> _YOUR ASSIGNMENT_
Look for "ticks" in the records and copy every line that has it.

(Data extracted from a collection)
▬▬▬▬▬▬▬▬▬▬

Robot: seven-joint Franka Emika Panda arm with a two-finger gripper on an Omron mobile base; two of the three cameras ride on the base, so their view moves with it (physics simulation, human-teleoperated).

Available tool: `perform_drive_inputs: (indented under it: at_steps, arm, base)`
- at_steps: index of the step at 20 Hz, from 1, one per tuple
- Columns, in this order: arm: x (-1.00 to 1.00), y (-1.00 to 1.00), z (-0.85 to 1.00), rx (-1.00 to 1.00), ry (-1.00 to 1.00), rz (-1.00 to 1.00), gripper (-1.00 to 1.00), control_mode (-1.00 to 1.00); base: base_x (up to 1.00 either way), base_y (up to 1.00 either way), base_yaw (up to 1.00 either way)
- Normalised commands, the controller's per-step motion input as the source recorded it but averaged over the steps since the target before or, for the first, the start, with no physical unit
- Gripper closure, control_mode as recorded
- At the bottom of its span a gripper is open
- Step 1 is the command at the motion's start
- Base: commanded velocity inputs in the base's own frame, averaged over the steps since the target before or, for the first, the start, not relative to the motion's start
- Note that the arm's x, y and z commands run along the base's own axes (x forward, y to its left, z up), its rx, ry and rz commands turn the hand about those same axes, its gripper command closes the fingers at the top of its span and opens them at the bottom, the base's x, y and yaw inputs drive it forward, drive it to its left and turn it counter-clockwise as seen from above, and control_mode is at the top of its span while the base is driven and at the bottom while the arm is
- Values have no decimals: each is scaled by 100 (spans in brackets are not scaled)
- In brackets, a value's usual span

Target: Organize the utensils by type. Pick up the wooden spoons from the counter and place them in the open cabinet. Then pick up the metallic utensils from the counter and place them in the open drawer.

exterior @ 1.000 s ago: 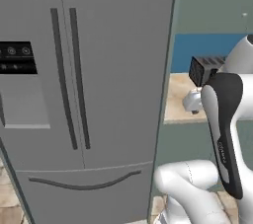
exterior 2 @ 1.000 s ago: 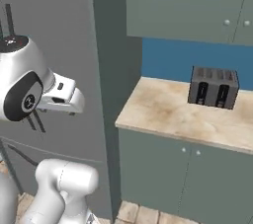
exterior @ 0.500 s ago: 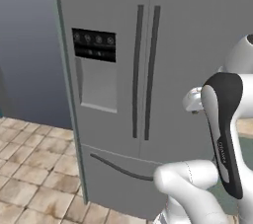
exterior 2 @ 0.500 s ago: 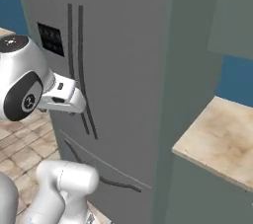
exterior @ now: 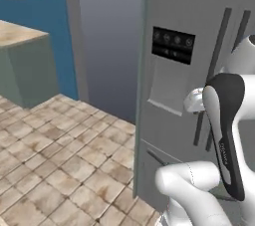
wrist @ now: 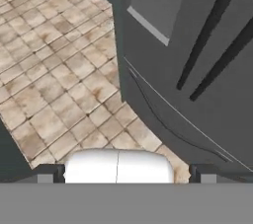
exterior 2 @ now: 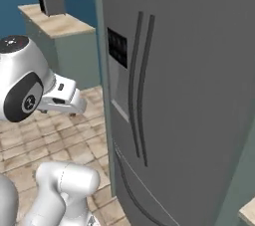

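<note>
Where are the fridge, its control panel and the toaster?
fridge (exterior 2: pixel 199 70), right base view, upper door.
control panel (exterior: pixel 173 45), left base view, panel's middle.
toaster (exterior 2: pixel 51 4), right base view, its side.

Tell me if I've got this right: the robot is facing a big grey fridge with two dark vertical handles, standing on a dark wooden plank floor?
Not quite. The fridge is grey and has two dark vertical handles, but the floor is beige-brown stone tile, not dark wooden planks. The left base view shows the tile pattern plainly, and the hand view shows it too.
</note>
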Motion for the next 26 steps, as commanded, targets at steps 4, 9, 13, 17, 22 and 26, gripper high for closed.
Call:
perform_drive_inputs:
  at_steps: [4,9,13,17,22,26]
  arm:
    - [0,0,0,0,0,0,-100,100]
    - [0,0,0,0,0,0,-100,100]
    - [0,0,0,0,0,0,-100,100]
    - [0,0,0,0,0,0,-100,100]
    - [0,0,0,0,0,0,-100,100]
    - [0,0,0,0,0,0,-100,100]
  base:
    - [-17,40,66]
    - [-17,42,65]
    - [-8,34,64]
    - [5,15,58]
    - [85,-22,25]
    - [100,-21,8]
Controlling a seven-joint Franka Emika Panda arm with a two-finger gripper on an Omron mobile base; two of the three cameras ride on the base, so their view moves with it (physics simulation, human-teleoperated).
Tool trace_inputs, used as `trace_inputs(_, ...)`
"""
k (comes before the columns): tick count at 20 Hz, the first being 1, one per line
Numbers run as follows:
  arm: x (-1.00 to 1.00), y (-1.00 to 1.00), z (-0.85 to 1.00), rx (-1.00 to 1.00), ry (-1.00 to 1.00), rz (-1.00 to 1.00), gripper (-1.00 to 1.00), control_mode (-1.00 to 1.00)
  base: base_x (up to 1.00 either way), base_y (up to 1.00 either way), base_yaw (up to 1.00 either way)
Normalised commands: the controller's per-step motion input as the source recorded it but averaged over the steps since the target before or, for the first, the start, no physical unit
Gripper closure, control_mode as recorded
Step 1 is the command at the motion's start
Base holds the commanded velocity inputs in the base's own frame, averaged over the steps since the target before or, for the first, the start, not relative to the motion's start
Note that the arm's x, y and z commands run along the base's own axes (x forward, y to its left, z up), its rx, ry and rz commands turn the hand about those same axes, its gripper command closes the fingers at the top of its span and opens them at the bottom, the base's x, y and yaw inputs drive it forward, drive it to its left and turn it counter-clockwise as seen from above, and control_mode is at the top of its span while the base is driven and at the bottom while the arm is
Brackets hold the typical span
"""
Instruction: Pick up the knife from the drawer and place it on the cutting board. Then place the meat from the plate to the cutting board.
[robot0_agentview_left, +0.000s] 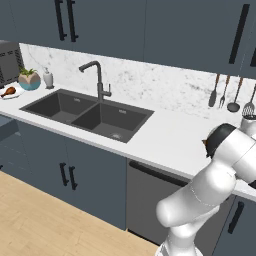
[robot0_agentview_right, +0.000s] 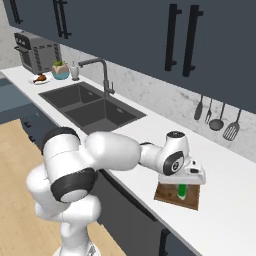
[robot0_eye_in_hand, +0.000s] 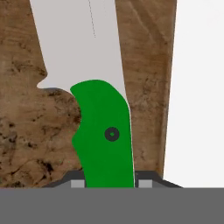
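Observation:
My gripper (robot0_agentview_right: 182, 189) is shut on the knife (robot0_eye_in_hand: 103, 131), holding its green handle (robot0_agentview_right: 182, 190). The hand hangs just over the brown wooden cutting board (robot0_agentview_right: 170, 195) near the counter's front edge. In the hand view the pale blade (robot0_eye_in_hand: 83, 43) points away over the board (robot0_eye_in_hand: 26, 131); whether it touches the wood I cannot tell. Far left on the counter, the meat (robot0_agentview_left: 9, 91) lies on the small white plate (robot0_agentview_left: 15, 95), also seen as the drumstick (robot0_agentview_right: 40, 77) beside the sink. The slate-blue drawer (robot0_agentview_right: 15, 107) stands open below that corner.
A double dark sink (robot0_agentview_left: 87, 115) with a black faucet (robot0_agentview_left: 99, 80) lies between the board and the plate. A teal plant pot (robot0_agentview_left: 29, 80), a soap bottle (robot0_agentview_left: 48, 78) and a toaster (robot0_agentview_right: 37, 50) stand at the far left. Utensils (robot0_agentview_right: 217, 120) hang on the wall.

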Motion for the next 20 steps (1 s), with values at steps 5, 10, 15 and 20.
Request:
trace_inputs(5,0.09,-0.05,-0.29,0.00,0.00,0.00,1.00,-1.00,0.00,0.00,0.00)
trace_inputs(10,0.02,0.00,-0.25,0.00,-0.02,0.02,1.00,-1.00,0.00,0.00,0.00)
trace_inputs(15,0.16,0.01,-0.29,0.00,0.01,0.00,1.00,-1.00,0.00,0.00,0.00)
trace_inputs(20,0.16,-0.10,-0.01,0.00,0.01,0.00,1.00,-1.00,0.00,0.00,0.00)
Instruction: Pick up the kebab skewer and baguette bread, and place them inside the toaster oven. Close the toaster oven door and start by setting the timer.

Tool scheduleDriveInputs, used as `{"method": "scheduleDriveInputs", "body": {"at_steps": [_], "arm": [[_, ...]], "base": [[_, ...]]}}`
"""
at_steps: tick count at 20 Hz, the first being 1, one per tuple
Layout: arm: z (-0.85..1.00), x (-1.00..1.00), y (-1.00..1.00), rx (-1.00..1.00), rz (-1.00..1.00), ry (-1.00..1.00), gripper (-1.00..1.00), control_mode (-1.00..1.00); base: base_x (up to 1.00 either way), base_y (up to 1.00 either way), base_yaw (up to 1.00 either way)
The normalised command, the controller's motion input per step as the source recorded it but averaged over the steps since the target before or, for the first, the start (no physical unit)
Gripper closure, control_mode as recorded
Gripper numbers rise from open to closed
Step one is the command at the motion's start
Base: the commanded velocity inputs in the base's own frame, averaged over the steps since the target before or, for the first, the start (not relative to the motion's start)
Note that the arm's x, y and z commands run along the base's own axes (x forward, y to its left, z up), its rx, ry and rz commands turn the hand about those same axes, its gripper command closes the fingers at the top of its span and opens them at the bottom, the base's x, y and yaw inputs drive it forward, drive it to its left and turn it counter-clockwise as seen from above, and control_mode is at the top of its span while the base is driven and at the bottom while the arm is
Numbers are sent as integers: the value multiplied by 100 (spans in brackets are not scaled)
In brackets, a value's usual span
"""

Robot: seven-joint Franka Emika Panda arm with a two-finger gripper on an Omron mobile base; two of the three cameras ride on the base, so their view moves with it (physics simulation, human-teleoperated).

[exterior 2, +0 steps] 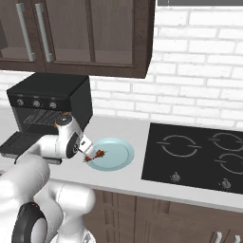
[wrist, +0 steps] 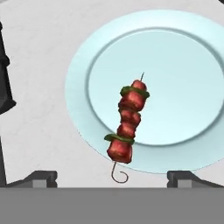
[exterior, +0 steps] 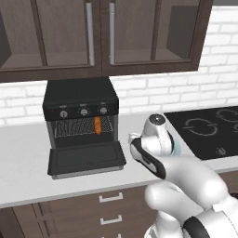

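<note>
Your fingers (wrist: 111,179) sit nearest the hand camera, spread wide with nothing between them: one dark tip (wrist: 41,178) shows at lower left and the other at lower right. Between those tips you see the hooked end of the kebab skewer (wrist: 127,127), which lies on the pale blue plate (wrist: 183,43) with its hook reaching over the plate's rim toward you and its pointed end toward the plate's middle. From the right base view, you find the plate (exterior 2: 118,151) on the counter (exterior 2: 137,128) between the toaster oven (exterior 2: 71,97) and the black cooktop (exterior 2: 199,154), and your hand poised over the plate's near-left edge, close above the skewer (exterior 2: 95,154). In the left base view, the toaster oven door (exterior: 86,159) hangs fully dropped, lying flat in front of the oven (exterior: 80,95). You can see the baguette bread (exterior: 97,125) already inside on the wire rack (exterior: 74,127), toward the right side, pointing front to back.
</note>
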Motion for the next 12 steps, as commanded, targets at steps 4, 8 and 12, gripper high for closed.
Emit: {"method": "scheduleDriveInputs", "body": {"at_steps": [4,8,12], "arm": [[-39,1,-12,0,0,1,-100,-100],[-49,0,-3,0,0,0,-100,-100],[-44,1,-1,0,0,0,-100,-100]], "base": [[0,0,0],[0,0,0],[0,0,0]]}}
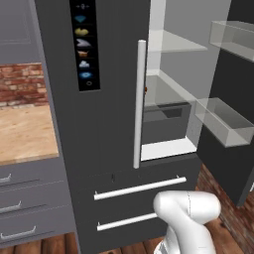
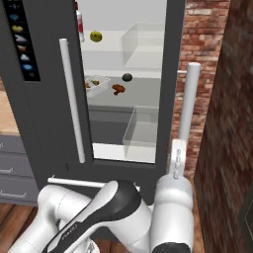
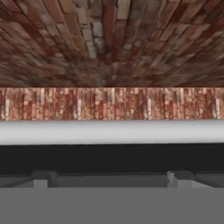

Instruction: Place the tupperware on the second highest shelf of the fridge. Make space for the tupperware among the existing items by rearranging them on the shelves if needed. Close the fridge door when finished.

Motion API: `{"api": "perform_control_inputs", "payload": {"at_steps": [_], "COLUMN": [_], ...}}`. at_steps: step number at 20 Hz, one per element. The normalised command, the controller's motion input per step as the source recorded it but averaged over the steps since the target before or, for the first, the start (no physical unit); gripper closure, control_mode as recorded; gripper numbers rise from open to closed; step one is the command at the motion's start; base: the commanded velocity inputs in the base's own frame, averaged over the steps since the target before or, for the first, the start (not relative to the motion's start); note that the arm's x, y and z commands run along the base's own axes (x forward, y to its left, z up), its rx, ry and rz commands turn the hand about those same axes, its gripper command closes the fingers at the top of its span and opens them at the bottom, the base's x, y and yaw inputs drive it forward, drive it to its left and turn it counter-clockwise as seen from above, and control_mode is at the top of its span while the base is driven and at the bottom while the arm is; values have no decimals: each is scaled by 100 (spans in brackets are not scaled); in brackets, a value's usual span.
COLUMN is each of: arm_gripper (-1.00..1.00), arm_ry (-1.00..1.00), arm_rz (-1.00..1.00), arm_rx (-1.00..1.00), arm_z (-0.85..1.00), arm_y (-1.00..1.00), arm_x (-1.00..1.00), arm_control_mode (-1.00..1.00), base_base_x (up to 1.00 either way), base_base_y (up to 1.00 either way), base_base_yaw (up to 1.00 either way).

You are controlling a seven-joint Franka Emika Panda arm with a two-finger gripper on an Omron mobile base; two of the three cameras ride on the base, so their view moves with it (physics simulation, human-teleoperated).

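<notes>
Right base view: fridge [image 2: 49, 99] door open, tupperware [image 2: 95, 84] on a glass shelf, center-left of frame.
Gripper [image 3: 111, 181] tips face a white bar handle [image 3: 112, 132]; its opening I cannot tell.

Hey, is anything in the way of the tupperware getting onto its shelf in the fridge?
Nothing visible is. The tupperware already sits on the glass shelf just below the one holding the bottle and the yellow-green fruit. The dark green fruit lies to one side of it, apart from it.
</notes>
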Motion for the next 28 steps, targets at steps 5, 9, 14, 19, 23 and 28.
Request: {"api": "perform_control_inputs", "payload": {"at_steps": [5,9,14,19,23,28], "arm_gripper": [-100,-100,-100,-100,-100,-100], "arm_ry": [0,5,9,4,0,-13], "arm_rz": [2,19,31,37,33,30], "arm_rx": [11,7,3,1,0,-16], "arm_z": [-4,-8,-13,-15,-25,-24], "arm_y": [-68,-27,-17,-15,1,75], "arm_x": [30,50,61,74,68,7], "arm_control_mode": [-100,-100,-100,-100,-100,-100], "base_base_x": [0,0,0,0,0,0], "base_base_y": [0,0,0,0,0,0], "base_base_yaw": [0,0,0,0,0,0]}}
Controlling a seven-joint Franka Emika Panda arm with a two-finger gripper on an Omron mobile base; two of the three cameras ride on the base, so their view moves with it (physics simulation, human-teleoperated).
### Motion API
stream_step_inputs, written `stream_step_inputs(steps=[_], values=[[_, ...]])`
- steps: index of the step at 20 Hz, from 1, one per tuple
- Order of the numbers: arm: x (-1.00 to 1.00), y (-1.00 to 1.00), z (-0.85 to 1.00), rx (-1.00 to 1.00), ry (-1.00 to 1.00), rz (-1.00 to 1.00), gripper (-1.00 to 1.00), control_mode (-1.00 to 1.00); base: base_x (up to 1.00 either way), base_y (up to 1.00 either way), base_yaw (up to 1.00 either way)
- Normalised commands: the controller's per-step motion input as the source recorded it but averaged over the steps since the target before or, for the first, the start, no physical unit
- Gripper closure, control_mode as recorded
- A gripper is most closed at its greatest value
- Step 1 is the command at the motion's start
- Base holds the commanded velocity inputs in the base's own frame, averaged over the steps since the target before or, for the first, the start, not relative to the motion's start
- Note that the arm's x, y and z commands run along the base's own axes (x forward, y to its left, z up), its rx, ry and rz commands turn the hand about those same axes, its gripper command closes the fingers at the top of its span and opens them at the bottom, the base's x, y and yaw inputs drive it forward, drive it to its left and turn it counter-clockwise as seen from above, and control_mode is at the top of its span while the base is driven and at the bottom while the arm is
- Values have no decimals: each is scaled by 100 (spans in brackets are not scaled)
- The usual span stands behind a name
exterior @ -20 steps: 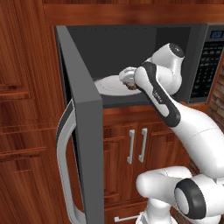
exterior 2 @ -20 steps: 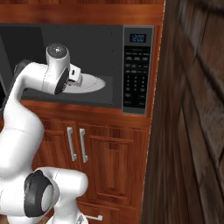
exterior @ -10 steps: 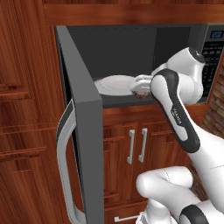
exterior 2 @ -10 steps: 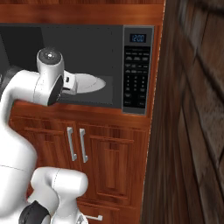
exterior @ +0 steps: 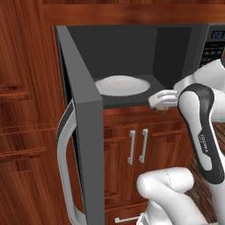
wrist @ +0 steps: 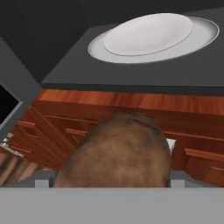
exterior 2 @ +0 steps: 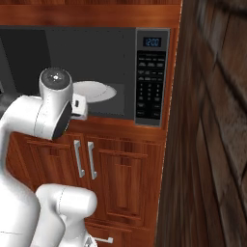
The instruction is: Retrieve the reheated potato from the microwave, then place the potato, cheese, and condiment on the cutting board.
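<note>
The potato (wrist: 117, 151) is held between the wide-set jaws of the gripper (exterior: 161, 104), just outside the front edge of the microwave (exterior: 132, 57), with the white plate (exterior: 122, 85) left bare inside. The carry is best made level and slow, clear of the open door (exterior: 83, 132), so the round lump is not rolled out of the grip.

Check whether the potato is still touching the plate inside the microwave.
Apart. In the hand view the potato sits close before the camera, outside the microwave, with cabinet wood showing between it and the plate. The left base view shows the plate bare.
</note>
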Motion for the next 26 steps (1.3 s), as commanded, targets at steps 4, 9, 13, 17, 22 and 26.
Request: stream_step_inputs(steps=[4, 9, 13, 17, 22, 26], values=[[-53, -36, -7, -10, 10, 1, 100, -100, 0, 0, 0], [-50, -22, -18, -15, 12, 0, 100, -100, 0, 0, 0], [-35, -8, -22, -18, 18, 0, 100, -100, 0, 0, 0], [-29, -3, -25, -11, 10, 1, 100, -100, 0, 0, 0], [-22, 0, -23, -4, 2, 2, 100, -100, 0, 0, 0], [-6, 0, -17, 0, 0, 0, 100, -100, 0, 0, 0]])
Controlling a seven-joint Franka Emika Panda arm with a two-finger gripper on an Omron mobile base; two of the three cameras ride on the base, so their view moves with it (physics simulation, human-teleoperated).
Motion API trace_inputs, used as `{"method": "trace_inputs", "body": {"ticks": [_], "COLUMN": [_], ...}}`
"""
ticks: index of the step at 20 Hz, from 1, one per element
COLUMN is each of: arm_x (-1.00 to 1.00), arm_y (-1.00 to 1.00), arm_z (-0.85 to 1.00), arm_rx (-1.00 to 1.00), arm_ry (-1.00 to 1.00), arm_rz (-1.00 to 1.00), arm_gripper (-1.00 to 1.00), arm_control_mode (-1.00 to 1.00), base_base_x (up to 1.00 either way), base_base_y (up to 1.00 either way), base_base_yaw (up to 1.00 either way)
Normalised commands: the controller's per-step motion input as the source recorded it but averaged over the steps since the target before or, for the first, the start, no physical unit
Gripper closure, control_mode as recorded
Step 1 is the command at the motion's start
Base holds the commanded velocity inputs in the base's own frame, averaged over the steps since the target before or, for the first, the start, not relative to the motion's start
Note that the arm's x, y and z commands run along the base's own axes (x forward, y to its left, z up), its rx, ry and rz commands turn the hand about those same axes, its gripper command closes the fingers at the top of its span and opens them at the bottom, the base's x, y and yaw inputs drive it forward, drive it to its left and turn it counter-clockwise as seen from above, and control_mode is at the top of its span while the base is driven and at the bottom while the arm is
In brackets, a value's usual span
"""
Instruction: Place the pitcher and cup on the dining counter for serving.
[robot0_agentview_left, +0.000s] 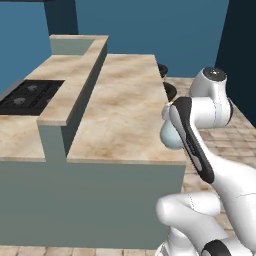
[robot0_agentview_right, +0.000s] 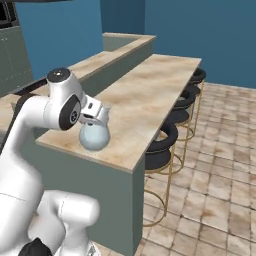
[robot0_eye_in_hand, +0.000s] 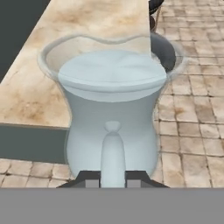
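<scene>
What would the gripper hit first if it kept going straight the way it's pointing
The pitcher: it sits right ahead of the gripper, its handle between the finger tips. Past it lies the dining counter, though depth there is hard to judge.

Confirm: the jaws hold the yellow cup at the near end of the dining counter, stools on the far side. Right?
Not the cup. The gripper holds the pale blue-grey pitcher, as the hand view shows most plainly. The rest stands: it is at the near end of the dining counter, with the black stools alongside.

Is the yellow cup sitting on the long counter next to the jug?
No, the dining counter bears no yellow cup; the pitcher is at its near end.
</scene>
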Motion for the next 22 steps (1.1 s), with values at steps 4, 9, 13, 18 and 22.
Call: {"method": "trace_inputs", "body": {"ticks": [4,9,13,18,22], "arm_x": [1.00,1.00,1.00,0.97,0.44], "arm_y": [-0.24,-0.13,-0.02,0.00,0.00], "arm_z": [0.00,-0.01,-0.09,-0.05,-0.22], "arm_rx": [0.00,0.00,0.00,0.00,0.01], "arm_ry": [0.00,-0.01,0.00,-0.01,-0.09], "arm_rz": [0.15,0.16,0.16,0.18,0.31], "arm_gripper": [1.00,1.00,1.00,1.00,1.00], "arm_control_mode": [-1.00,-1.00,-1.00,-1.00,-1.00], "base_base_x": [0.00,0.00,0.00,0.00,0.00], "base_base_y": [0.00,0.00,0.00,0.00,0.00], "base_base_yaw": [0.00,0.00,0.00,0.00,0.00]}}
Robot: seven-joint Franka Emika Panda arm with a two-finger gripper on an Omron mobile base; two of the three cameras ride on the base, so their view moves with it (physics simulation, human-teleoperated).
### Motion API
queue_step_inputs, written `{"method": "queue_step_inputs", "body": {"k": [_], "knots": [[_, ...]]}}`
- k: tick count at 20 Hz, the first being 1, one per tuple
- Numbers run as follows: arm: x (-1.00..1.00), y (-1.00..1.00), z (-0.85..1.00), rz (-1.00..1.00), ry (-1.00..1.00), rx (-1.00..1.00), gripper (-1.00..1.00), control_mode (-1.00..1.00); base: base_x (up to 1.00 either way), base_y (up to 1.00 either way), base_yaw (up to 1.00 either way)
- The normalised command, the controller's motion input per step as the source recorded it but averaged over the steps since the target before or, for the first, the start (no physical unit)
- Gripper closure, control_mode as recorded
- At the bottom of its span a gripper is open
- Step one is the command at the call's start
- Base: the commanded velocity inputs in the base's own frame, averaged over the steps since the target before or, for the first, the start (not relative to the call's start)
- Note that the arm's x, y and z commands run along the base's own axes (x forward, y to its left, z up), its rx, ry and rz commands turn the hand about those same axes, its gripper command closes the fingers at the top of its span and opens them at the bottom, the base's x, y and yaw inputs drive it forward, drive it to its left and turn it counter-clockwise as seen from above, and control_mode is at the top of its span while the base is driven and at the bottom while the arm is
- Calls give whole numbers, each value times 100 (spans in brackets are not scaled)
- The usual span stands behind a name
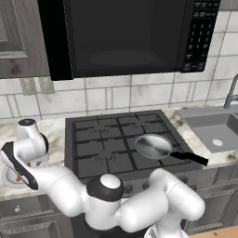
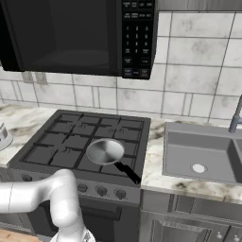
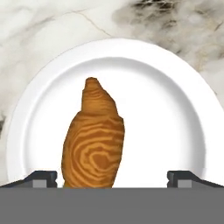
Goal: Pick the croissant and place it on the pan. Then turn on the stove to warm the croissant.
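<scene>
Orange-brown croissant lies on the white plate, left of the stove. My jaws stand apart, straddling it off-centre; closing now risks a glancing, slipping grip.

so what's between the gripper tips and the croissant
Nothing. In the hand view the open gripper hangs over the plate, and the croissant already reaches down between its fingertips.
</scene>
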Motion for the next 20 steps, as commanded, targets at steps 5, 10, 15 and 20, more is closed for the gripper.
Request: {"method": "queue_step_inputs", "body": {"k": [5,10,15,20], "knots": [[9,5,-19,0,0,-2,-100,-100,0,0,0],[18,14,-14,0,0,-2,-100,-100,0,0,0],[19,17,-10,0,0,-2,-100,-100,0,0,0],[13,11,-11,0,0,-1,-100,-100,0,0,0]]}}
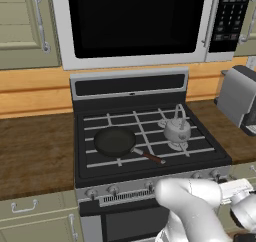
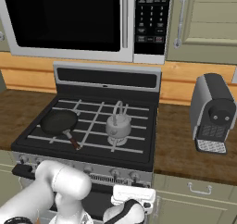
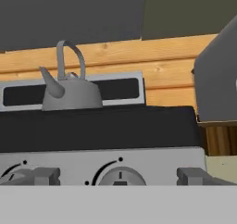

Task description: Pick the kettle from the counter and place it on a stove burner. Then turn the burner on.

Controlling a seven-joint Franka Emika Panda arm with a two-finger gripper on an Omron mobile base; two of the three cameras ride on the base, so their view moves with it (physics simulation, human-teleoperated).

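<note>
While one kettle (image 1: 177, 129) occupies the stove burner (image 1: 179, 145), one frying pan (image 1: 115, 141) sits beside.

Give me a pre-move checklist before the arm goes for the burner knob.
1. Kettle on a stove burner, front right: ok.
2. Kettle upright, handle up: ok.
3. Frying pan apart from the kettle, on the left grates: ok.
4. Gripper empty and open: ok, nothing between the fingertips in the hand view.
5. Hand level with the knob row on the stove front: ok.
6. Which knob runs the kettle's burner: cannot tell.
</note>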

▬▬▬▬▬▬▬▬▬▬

> _EXERCISE SOLUTION_
Motion API trace_inputs, used as `{"method": "trace_inputs", "body": {"ticks": [_], "COLUMN": [_], ...}}`
ticks: index of the step at 20 Hz, from 1, one per element
Call: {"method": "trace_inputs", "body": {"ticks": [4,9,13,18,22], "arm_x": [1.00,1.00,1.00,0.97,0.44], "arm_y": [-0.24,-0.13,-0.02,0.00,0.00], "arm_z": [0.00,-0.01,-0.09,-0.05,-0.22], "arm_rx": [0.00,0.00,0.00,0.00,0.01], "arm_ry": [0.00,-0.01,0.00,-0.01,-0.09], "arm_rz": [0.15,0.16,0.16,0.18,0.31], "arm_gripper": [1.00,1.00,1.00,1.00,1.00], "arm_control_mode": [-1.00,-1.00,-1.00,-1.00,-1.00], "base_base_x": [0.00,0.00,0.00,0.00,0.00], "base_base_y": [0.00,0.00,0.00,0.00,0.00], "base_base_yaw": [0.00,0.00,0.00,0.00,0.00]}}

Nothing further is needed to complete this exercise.